Given information:
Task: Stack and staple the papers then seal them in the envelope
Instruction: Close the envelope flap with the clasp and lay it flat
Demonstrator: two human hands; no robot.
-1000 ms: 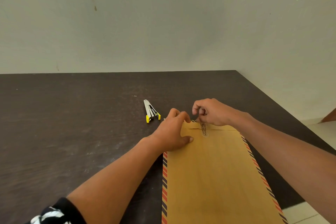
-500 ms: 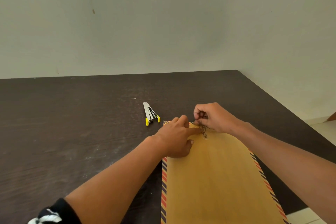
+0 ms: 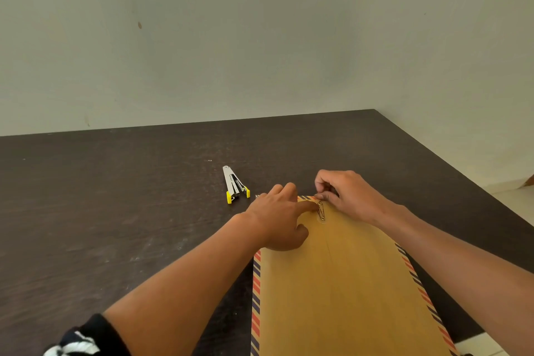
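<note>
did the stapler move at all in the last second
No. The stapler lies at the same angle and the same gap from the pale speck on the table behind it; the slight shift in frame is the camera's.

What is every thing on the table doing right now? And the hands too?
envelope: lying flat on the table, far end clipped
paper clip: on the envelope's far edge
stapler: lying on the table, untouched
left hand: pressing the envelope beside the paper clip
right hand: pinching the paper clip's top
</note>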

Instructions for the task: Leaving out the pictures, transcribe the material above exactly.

Your response:
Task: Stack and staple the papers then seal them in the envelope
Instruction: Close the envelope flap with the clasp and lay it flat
Demonstrator: two human hands; no robot.
-1000 ms: 
-500 ms: 
+0 ms: 
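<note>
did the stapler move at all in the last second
No. The stapler lies at the same angle and the same gap from the pale speck on the table behind it; the slight shift in frame is the camera's.

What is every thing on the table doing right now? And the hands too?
envelope: lying flat on the table, far end clipped
paper clip: on the envelope's far edge
stapler: lying on the table, untouched
left hand: pressing the envelope beside the paper clip
right hand: pinching the paper clip's top
</note>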

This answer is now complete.